The journalists then were taken directly to labs where research is being conducted and spoke with the researchers about their projects.
"The tour was better than I thought it would be. Too often, we get taken to classrooms and given lectures. This time, we were taken straight to the laboratories where we could interview the scientists and take pictures. It's best to see the technology than just being briefed," said Mit Obe, a journalist with Japan's JiJi.
"I was very, very impressed," Obe said.
In addition to Obe, the journalists were, from Germany, Nicole Markwald of ARD German Broadcasting, Christina Bergmann of Deutsche Welle radio, Markus Ziener of Handelsblatt, Joachim Rogge of Westdeutsche Zeitung and Ann-Kathrin Eckhardt and Christian Wernicke, both of Sueddeutsche Zeitung; and from China, Zhou Sun of China Business News and Lei yang and Xin Liu, both of Xinhua News Agency.

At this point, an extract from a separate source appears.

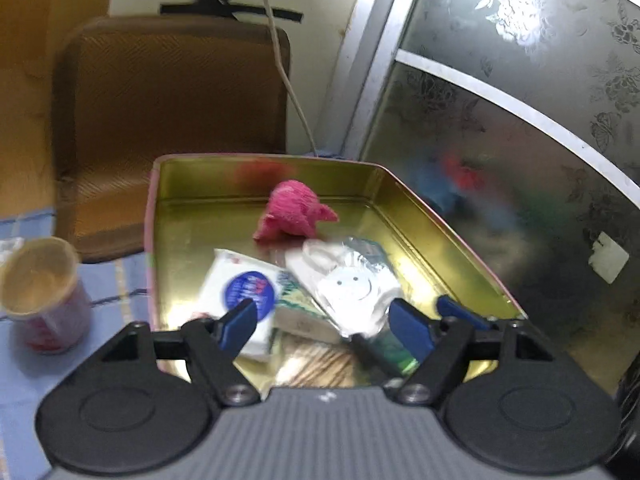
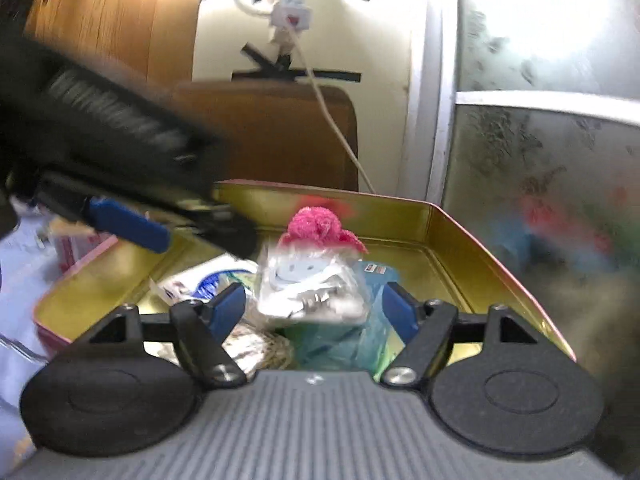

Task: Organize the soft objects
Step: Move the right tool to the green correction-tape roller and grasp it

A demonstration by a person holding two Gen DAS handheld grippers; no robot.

In addition to CAER, the journalists were scheduled to visit Tom Fitzgerald, an environmental activist who heads the Kentucky Resources Council; Tony Oppegard, an attorney formerly with the U.S. Mine Safety and Health Administration and the Kentucky Department of Mines and Minerals; Liang Hu of the 3H Co., a firm that focuses on carbon-dioxide capture technologies housed in UK's Advanced Science and Technology Commercialization Center; David Moss, vice president and director of government affairs for the Kentucky Coal Association; and Bruce Scott, commissioner of the Kentucky Department of Environmental Protection.
The visit to Kentucky was being coordinated by Diane Page and Andrew Lewis of the State Department's Foreign Press Center. Coinciding with the one-year anniversary of President Obama's inauguration, the State Department's Foreign Press Center is coordinating tours to examine three pillars of the administration's domestic agenda: health care, education, and energy.
Lewis said Kentucky was chosen for this visit because of the ongoing controversy about coal and its impact on the environment. "More than 90 percent of Kentucky's energy comes from burning coal, and this tour is examining coal's role in a region almost entirely dependent on it," he said.